The first thing to notice is that this version was quite small: it weighed in at 3900 lines of code, of which 1300 were the Scala interpreter, 600 were examples and 300 were tests. Since March 2010, I’m happy to say that our test coverage has gone up substantially. However, the observation about size does reflect something important: since the beginning, we’ve sought to keep the Spark engine small and compact, making it easier for many developers to understand and for us to change and improve. Even today, the core Spark engine is only about 50,000 lines of code. The main additions since that first version have been support for “shuffle” operations, which required new networking code and a DAG scheduler, as well as support for multiple backend schedulers, such as YARN. Nonetheless, even today we can regularly make large changes to the core engine that improve the performance or stability of all Spark applications. For example, during our work last year on large-scale sorting, multiple developers at Databricks ended up rewriting almost all of Spark’s networking layer.
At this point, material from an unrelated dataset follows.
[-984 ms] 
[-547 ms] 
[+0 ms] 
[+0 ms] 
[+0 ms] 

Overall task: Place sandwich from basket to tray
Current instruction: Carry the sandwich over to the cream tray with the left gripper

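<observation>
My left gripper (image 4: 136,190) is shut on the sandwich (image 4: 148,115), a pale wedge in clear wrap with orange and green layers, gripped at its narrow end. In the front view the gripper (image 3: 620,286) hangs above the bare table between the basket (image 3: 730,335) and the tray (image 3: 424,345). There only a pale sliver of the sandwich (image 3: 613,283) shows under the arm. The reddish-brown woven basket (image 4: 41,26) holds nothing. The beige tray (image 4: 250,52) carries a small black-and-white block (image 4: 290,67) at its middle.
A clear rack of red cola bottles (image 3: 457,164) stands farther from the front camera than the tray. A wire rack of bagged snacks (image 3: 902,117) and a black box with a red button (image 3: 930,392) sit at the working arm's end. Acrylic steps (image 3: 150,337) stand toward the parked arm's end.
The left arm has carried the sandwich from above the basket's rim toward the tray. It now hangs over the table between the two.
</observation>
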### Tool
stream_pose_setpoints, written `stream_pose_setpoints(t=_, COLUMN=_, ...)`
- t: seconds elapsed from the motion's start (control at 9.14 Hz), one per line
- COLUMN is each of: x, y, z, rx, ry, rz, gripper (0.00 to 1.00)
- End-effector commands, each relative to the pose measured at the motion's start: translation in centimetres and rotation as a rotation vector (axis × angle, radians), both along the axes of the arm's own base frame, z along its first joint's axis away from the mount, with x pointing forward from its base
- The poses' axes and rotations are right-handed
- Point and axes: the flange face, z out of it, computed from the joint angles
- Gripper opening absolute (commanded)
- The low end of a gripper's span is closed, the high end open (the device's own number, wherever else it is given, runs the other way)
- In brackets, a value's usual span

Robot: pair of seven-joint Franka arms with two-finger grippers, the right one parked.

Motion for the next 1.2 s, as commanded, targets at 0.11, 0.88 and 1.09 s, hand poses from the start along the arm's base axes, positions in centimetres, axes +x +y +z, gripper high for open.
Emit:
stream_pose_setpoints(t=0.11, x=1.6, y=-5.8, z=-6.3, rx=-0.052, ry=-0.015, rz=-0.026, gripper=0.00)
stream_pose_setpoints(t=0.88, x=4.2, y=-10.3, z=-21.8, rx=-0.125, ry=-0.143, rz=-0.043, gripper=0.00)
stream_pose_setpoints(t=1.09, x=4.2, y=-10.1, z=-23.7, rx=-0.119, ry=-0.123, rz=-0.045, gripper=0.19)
The second thing to notice about Spark from 2010 is what it can do: even this ~2000 line engine could handle two of the most important workloads for Spark today, iterative algorithms and interactive queries. Back in 2010, we were the only cluster computing engine to support interactive use, by modifying the Scala interpreter to submit code to a Spark cluster. We’ve constantly sought to improve this experience and enable truly interactive data science through features like Spark’s Python API and DataFrames. In addition, even the 2010 version of Spark was able to run iterative algorithms like logistic regression 20-30x faster than MapReduce (subsequent improvements brought this up to 100x).
A final important element in how we think about the project is our focus on simple, stable APIs. The code examples that ship with Spark from 2010, like logistic regression and computing pi, are nearly identical to Spark code from today (see logistic regression, pi). We work very hard to define stable APIs that developers can build on years into the future, minimizing the work they must do to keep up with improvements in Spark. Starting in Spark 1.0, these compatibility guarantees are now formalized for all major Spark components.
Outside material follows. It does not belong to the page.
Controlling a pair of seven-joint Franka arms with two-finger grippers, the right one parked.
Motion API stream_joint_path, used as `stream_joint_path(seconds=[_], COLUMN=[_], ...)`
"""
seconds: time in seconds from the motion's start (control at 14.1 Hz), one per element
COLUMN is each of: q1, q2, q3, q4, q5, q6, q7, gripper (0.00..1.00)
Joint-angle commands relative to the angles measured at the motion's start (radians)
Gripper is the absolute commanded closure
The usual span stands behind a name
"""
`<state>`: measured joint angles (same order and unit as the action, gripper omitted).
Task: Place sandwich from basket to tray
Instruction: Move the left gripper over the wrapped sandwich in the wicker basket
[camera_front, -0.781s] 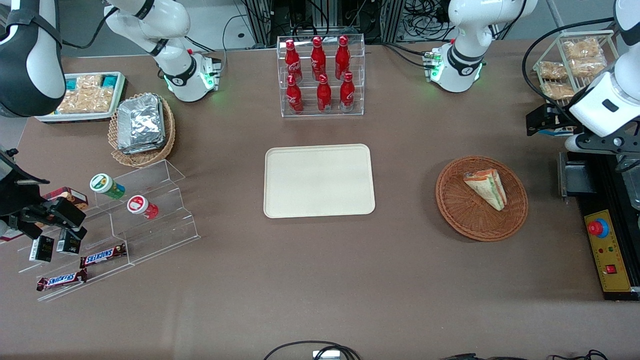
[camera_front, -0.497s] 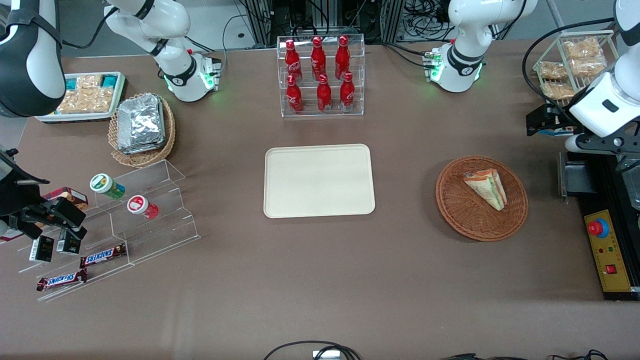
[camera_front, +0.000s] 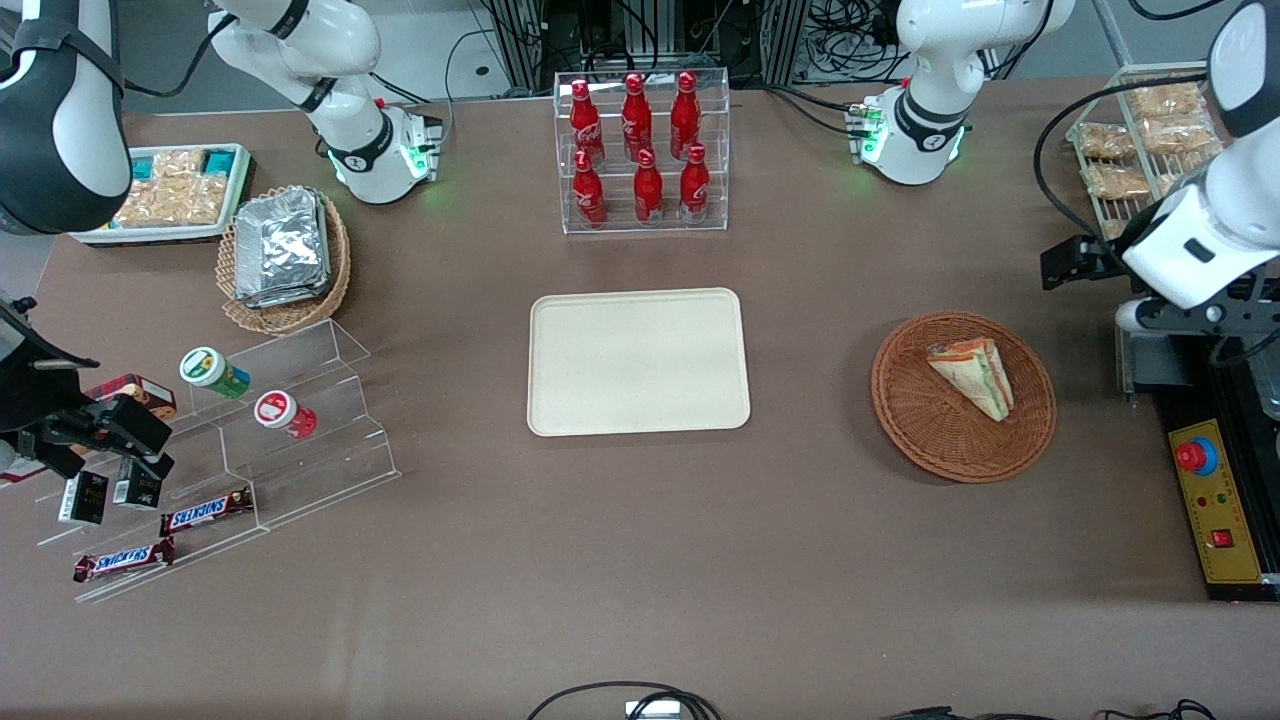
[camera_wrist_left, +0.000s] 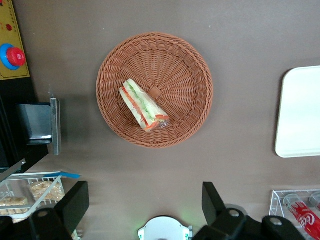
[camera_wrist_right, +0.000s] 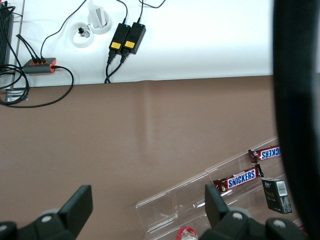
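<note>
The sandwich, a clear-wrapped wedge with green, orange and red layers, lies in the round reddish-brown basket. The cream tray lies flat mid-table with nothing on it, beside the basket toward the parked arm's end. My left gripper hangs high above the table, farther from the front camera than the basket and toward the working arm's end. Its fingers stand wide apart, open, with nothing between them.
A clear rack of red bottles stands farther back than the tray. A black box with a red button and a wire rack of snack packets flank the basket. A foil-packet basket and an acrylic stand sit toward the parked arm's end.
My left gripper has shifted a little nearer the front camera and toward the basket. The sandwich, basket and tray have not moved.
</note>
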<state>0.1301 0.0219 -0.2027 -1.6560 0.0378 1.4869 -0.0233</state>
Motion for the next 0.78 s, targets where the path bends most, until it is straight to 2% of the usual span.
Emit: stream_joint_path(seconds=[0.0,0.28,0.71], q1=[-0.001,-0.001,-0.003], q2=[-0.025,-0.051,-0.051], q3=[0.028,0.055,0.055], q4=[-0.121,-0.284,-0.476], q5=[0.001,-0.002,0.004], q6=[0.1,0.269,0.499], q7=[-0.041,-0.113,-0.338], gripper=[0.0,0.0,0.0])
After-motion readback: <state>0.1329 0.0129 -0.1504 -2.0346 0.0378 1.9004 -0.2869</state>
That’s enough about Spark in 2010. How has the project grown since then? While there has been tremendous activity in all areas of Spark, including support for more programming languages (Java, Python and soon R), data sources, and optimizations, the single biggest addition to Spark has been its standard libraries. Over the years, Spark has acquired four high-level libraries — Spark Streaming, MLlib, GraphX and Spark SQL — that all run on top of the core engine, and interoperate easily and efficiently with each other. Today these libraries are the bulk of the code in Spark — about 200,000 lines compared to 50,000 in the core engine. They also represent the single largest standard library available for big data, making it easy to write applications that span all stages of the data lifecycle. Nevertheless, these libraries are still quite new, the majority of them having been added in the last two years. In future years I expect these libraries to grow significantly, with the aim to build as rich a toolset for big data as the libraries available for small data. You can find some of the areas where Databricks is working on these libraries in my slides from Spark Summit 2015.
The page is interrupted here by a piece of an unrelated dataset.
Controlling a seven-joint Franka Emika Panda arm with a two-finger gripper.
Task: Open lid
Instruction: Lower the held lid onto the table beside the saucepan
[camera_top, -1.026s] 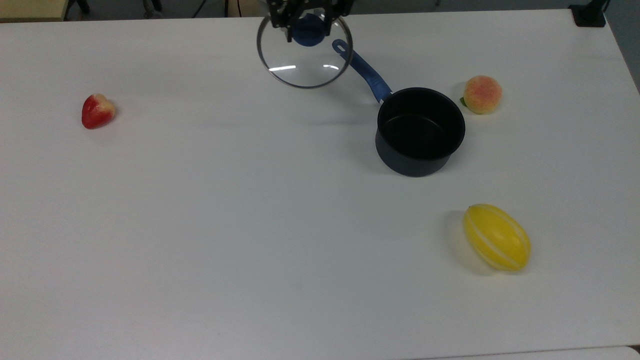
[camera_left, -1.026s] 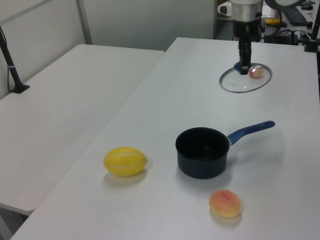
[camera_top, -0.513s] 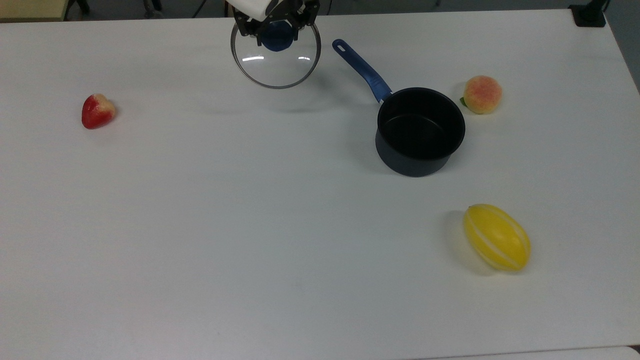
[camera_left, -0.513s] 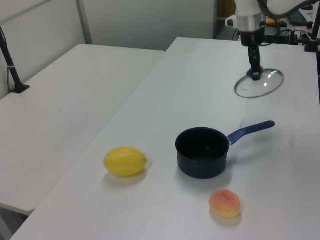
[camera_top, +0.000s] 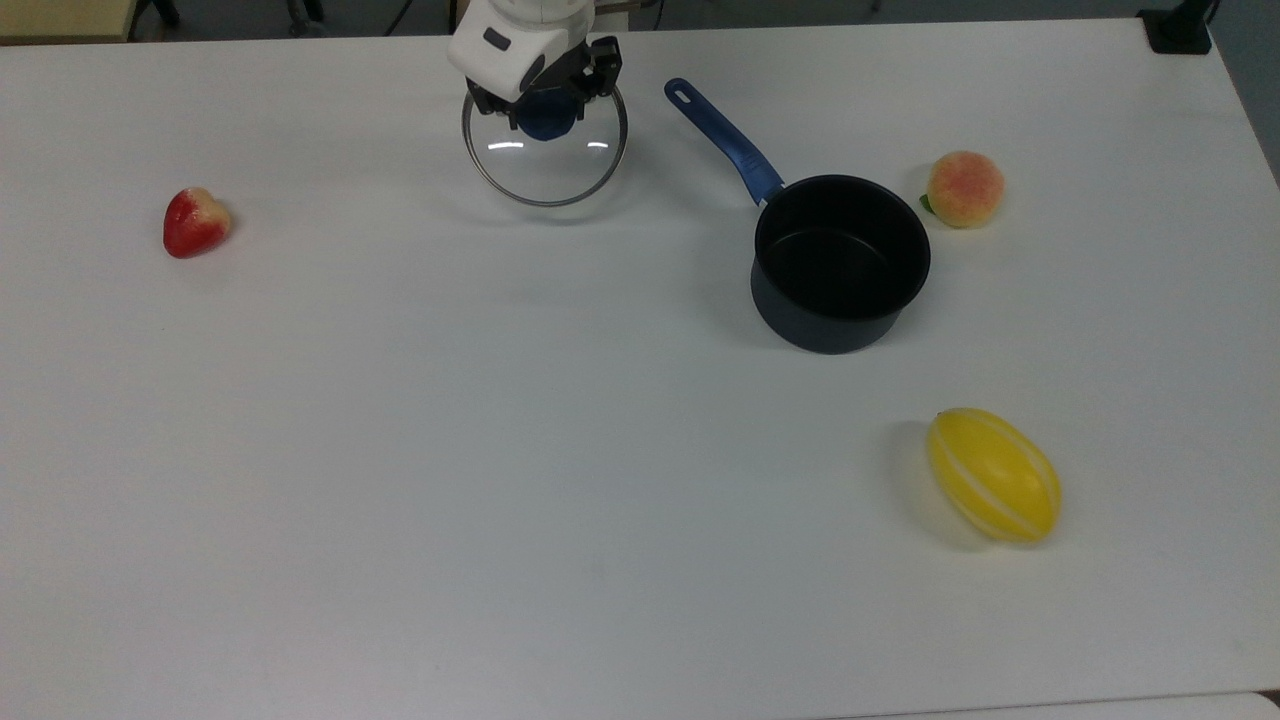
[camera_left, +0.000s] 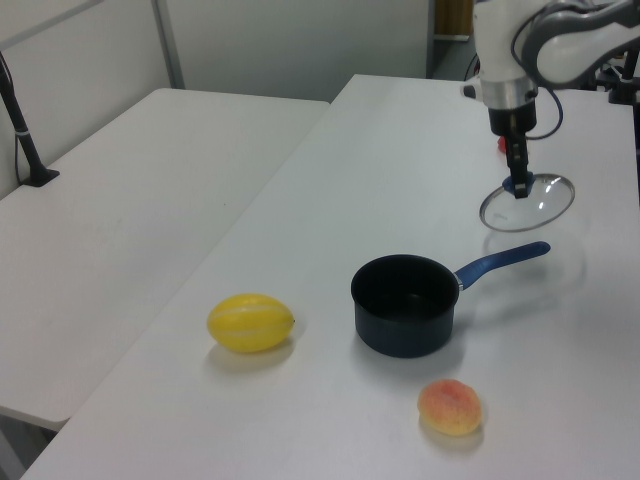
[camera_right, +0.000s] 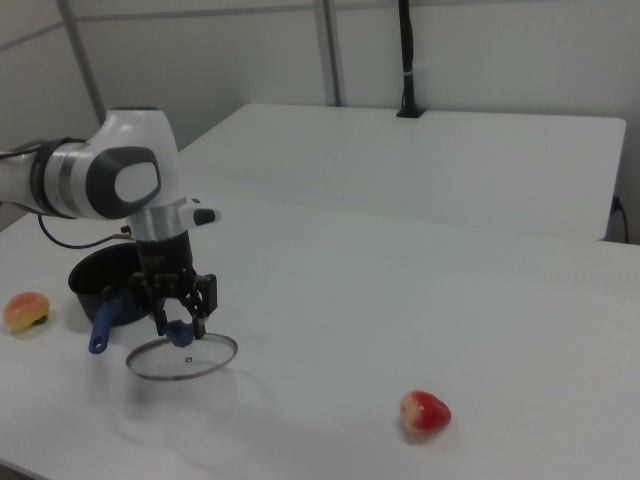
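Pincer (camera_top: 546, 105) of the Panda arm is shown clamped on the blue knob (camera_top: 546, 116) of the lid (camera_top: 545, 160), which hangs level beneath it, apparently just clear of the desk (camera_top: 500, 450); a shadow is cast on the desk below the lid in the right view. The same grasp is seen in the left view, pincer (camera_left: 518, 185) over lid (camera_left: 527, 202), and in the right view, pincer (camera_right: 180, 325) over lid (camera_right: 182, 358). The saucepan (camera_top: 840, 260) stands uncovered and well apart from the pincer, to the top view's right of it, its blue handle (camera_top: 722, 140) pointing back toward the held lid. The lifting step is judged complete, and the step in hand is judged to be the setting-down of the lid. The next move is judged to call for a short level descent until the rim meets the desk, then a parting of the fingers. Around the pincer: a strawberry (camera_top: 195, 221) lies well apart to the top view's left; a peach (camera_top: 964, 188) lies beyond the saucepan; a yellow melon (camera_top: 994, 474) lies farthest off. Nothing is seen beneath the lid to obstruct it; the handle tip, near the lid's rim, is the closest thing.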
Finally, like any five-year-old, Spark is still sometimes able to get into trouble without supervision and sometimes hard to understand. At Databricks, we’re working hard to make Spark easier to use and run than ever, through our efforts on both the Spark codebase and support materials around it. All of our work on Spark is open source and goes directly to Apache. In addition, we have put up a large array of free online training materials, as well as training courses and books. Finally, we have built a service to make it very easy to run Spark in a few clicks, Databricks Cloud. We hope that you enjoy using Spark, no matter which environment you run it in, as much as we enjoy building it.